Saturday, 9 July 2011

Generals look for a new role for the Army | News

Britain's top generals are profoundly worried about what role their
army will have once combat troops leave Afghanistan at the end of
2014, the exit date set by David Cameron.

What are they worried about, we may ask; have not the generals been
insisting that the army is more relevant than ever, mocking the navy
for demanding a new fleet of ballistic missiles armed
with nuclear warheads, and the RAF for insisting that Britain still
needs fast high-flying jets? What use are these against the new
enemy - groups of insurgents charging around in pick-up trucks or
sending suicide bombers to attacks soft targets?

Surely all you need are "boots on the ground", assets which only the
army can offer.

No. And that is why the army's most senior officers are preparing a fundamental shake-up of how their soldiers are trained and what they are taught. Afghanistan, and now Libya, has demonstrated once again that there is a limit to what air power can achieve (you cannot "drop democracy from 14,000 feet", said David Cameron just weeks before enthusiastically joining Nicolas Sarkozy in imposing a no fly zone over Libya).

Even low-flying (Army Air Corps) Apache helicopters, vulnerable to
attack from small arms, will not end the conflict in Libya, and what
the former British, UN, and Nato, commander General Rupert Smith,
predicting future conflicts, has called "war amongst the people".

A new and remarkably frank, internal British army report states: "The army is not ready, in both preparedness and capability terms, for the demands of
future urban operations". It continues: "We will also have to develop
air manoeuvre doctrine specifically for high density urban areas -
where the lower airspace may become increasingly contested".

These highly significant comments appear in the latest study of the
army's "Agile Warrior" programme, an attempt to foresee what kind of conflict
Britain's soldiers will face and how they should be trained for them.

The point was starkly put by Lt Gen Paul Newton, the army's head of training and developing doctrine, a most thoughtful general in a most crucial post. "If rather than a monolithic enemy that fights according to a standard doctrinal template, we are likely to encounter adversaries and problems that are localised and unique, the implications are profound", he says.

Writing on the Future Character of Conflict in the latest issue of
the British Army Journal, he adds: "It is unlikely that we will face
an adversary in purely traditional combat power terms again. Why
should [states] risk their hard-won economic and social achievements
to confront us conventionally...when they have cheaper levers of power
with less associated risk at their disposal; and when they are able to
secure their objectives semi-autonomously through cyberspace or
through guerrillas and/or proxies, or in ways that they know are
contrary to the west's preferred mode of combat?"

By 2029, Newton notes, 60% of the world's 8.3bn people will be
urbanised, with 6bn of those living within 100km of the coasts.
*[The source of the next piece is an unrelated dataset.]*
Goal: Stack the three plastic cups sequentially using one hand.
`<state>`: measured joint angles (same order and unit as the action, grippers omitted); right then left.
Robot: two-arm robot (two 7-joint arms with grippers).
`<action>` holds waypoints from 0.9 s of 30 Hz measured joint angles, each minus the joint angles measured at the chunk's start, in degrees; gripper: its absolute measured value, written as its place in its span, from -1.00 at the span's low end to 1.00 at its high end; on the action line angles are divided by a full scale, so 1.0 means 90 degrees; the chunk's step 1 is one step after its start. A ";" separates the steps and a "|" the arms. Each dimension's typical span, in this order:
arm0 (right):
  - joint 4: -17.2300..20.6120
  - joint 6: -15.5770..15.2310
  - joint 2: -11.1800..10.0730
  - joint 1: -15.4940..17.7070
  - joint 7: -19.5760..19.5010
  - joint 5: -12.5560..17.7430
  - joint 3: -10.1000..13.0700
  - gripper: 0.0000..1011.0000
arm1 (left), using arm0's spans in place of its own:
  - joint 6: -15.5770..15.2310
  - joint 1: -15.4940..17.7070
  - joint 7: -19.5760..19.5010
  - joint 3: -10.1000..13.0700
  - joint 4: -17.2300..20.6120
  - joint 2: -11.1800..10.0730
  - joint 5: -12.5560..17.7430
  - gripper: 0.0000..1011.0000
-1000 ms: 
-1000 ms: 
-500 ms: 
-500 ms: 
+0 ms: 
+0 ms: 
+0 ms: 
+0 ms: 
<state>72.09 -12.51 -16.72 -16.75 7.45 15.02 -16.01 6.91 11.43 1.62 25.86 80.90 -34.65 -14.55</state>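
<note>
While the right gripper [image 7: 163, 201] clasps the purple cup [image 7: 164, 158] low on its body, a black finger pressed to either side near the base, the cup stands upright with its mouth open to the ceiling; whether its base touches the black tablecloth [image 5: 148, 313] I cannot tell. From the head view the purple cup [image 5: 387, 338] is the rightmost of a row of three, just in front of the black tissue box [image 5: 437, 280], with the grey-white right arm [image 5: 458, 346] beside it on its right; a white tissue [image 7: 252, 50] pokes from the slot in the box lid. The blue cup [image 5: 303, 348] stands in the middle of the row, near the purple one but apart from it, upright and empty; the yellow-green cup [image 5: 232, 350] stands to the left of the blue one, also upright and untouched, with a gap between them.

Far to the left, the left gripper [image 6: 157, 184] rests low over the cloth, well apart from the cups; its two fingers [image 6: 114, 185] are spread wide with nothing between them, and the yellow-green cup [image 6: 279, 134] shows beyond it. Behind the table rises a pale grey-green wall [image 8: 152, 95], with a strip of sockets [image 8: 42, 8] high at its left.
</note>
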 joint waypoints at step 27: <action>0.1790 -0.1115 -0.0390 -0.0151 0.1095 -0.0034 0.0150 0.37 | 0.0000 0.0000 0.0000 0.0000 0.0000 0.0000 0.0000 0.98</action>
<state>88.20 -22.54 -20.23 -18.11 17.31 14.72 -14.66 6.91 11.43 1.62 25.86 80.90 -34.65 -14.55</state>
Within and around the urban areas, adversaries real and potential are already turning to "concealed underground facilities immune to much of our surveillance systems" and close to civilians.

Newton was one of the speakers at a barely-reported conference on land
warfare at the London-based Royal United Services Institute. Gen Sir Nick Parker, commander in chief of UK land forces, told the conference: "We do not understand the environment we are operating in".

If senior army figures did not understand the importance of the
internet's social networks then "we will fail", Parker warned
referring to the role they have played in Libya and elsewhere during
the "Arab spring".

General Sir Peter Wall, the head of the army, observed: "We tend to
get involved when countering despotic behaviour".

In Libya, those opposed to despotic behaviour have been screaming for more help on the ground. Yet for a host of reasons - including the limits of UN security council resolutions, political opinion in Britain and the Arab world, the British army will not intervene in Libya.

Will they intervene ever again en masse in foreign fields? No wonder the generals are worried.